I tre racconti sono aperti da
un “Argomento”, a proposito di un processo per matricidio. Dove subito s’impone
ossessivo il sesso. Femminile - “la punta di Bellagio”, la villa Serbelloni” - e
maschile, “tra le gambe ciò un fagotto,\ che mi va di qua e di là”. Che poi
traboccherà in “Eros e Priapo” e nel “Pasticciaccio”.
“Novella seconda” è il
“tipico” racconto milanese di Gadda, di piccola borghesia, giudiziosa e non.

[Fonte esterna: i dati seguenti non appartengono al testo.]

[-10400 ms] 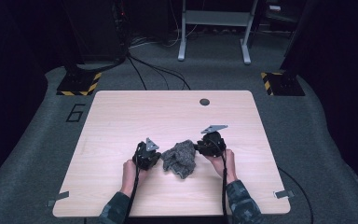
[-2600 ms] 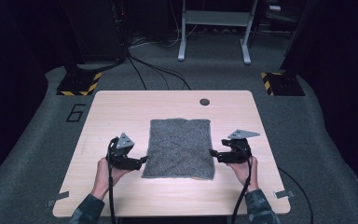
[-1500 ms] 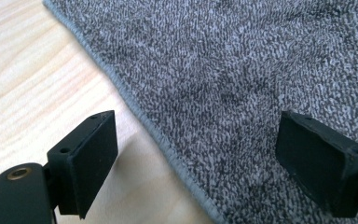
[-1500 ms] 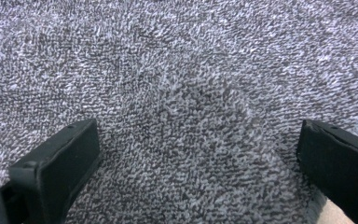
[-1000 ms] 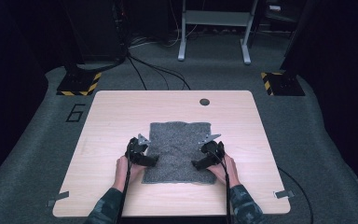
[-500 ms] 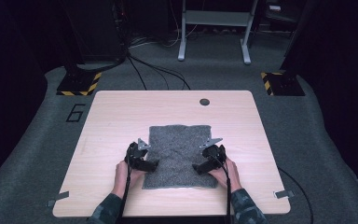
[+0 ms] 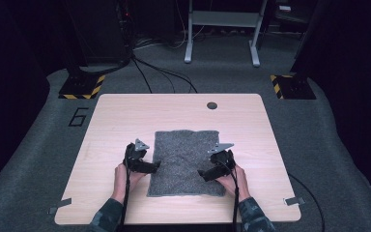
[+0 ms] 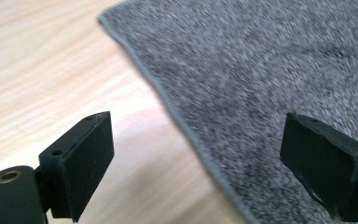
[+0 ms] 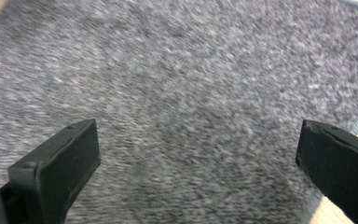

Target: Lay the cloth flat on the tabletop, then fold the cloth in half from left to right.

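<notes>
The left gripper point(image 7: 153, 166), jaws spread wide, straddles the left hem of the grey cloth point(image 7: 186, 162), which lies flat mid-table point(image 7: 125, 116). The right gripper point(image 7: 202, 174), jaws likewise apart, sits over the cloth's right portion, near its edge.

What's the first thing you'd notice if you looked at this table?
A grey cloth lies spread flat in the middle of the wooden table. A person's two hands come in from the near edge, each holding a black gripper: the left gripper is at the cloth's left edge and the right gripper is over its right side, both with jaws wide open.
</notes>
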The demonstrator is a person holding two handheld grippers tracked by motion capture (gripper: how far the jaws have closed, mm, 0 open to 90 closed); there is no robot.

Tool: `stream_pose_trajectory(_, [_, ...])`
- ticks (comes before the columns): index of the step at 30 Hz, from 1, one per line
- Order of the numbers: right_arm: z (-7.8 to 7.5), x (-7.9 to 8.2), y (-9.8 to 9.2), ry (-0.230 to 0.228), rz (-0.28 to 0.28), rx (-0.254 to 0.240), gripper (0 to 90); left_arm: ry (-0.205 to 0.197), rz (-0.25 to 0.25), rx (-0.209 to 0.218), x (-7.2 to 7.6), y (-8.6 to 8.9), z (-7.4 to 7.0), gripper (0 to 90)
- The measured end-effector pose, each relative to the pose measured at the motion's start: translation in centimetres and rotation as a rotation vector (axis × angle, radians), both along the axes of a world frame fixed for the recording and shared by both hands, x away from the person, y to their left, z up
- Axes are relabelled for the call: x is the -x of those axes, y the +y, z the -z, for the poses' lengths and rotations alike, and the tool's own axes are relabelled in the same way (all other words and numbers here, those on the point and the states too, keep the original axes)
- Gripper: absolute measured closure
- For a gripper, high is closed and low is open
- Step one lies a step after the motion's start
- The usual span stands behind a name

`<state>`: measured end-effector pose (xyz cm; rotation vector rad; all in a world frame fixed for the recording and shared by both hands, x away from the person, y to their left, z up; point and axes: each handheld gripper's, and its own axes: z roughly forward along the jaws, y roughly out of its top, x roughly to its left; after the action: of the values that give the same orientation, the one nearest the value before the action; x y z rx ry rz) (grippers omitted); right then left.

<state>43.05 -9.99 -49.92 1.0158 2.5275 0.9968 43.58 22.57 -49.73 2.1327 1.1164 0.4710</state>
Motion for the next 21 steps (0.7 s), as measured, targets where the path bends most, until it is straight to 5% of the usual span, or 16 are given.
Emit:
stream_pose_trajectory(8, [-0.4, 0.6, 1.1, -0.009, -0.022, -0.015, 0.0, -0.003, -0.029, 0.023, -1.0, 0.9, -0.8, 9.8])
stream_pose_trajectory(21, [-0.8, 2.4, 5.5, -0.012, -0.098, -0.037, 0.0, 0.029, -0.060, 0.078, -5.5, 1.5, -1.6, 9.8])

Anch’esso subito dominato da un altro tic gaddiano, il sarcasmo antisocialista,
“antirivoluzionario parolaio”, di “sorvegliati dalla polizia, poi abbandonati
anche da quella”: “Chi era avvocato, chi geometra, chi bocciato alla terza
tecnica, ma tutti saputi, tutti zazzeruti, tutti cravattati, tutti parolai,
tutti roboanti, e sopratutto tutti italiani”. Con l’impossibilità però di
secernere bene e male, tra “i reati e i fatti che non costituiscono reato” – un’impossibilità
metafisica, non personale: “Queste due classi di fatti sono disgraziatamente
contigue, come dicono i matematici. Vale a dire che è sempre possibile trovare
un termine della classe pi (reati) e uno della classe cu (non reati) tali che la
loro differenza sia una quantità evanescente”.
Un fondo critico
ineliminabile, da social scientist, che
qui esercita anche sulla violenza italiana, il terrorismo di cui gli italiani si
sono fatti periodicamente protagonisti, nel primo Ottocento come Carbonari, nel
secondo come anarchici, nel primo Novecento come fascisti e nel secondo, qualche anno dopo la pubblicazione della “Novella”, come brigatisti. Del terrorismo
come impotenza: “Il carattere peculiare di questi delitti italiani a differenza
di altri delitti politici storicamente celebrati nei trattai di magniloquenza è
la loro inutilità. E il fatto che la ferocia incanaglisse contro una ira
fittizia, contro un’inesistente tirannide: ora quando si fa del male inutile a
sé, si dimostra agli uomini e a Dio una sola cosa: di essere degli impotenti”.
Il terzo racconto, “La casa”,
germoglierà amaro nella “Cognizione del dolore”, la casa afflittiva. Qui invece
lo spirito è allegro. In una farsa, o autosatira, dell’insediamento del Dott. Ing.
Gadda a Roma. Dove condurrà esistenza sfarzosa, col titolo di “Altissima Serenità
Principe dell’Analisi e Duca della Buona Cognizione” – l’analisi è matematica,
la cognizione sarà del dolore – incurante del malanimo di parenti e conoscenti,
essendo diventato improvvisamente ricco, nonché abile. Capace insieme di tenere
lontani i postulanti della sua nuova ricchezza, disinnescare la vertenza legale
della petulante marchesa confinante, costruirsi la bella casa secondo principi
di stabilità e comodità, contro il progetto dell’architetto “razionalista”
Basletta. Gli umori ci sono. Compresi i problemi del tipo “I tramezzi degli
alberghi”: i tramezzi uniscono più che dividere, con elenco rabelaisiano dei vari
tipi di “rumori” compartecipati -
nell’attesa che qualcuno “de’ più quotati mobilieri di Lissone, Seregno, Meda e
Cantù… inventi e fabbrichi il letto non cigolante”.
Nel mezzo “Notte di luna”.
Quella in cui Carletto, qui socialista, contro “i signori, i militari, i preti”,
partecipa a una sorta i linciaggio di un automobilista, e dei suoi ospiti nell’automobile,
con la quale ha investito un gruppo di operai. Ma più volentieri partecipa alla
baruffa perché tra gli automobilisti ha un rivale in amore.